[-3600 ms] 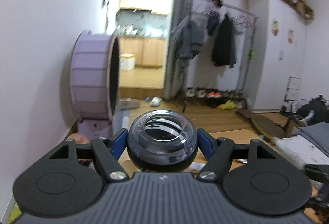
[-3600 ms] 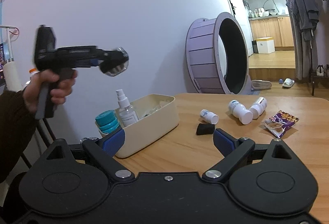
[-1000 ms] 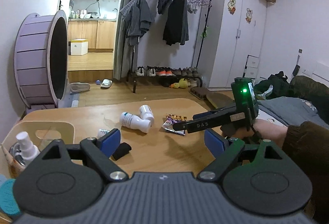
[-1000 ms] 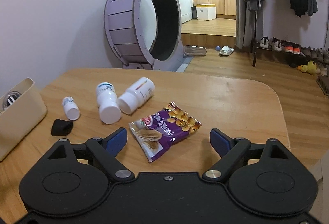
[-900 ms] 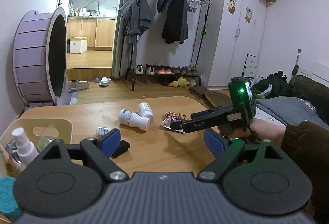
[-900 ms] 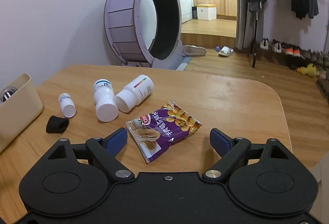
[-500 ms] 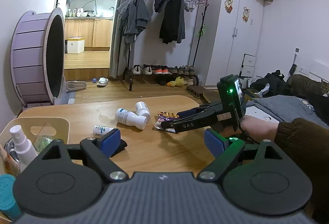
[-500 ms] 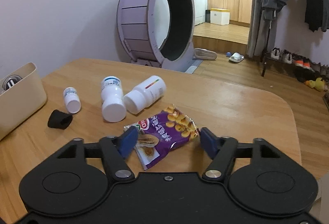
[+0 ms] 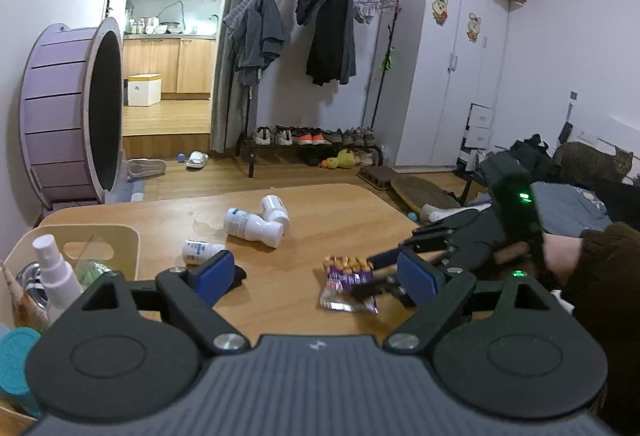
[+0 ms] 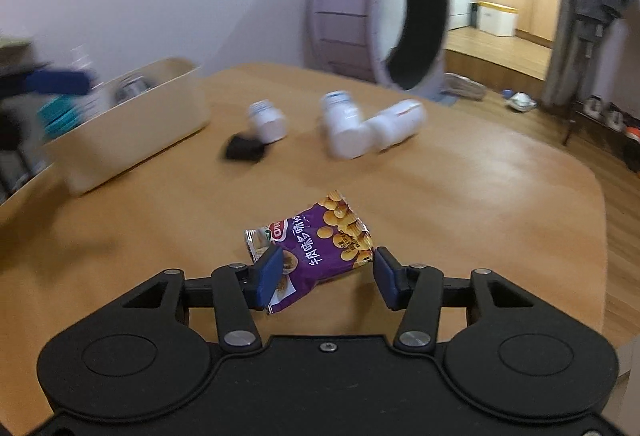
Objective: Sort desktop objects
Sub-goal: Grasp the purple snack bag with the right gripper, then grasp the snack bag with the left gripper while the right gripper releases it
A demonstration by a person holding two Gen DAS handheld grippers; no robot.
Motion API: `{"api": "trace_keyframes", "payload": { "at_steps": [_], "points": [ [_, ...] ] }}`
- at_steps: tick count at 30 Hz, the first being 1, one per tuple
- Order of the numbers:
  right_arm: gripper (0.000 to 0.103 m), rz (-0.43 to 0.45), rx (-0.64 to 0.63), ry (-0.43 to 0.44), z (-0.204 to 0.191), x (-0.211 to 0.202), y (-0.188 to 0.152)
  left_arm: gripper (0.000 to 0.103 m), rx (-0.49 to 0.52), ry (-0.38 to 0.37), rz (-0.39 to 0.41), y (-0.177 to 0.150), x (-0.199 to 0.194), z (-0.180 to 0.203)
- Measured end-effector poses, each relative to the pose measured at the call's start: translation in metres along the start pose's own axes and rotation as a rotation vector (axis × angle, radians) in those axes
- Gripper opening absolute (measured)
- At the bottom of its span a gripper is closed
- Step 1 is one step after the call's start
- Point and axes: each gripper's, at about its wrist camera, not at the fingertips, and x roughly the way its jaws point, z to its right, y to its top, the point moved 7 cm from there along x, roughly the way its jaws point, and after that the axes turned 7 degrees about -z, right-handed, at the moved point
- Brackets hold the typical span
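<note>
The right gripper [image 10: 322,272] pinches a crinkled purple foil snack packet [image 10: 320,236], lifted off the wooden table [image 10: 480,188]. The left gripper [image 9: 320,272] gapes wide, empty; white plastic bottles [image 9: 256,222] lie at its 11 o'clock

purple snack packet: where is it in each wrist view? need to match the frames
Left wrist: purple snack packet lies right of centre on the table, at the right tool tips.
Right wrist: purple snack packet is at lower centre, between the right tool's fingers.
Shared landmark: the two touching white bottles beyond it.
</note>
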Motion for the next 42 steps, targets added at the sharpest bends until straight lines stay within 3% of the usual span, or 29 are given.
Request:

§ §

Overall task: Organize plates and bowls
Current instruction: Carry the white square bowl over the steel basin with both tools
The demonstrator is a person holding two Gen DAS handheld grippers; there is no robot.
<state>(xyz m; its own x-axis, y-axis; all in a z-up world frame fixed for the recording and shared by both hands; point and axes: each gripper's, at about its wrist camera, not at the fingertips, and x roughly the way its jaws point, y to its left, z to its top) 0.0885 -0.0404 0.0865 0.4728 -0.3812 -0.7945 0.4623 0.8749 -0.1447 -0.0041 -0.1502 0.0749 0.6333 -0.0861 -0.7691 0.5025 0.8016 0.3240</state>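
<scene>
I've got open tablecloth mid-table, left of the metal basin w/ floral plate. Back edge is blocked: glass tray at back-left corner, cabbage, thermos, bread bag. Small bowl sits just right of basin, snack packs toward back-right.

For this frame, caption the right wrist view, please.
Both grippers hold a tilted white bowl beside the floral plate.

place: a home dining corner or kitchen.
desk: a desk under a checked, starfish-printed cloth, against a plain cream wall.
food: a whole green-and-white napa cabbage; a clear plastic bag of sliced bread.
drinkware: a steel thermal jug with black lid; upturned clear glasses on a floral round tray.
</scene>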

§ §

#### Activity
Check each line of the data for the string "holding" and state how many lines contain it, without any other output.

#### Solution to the exercise
2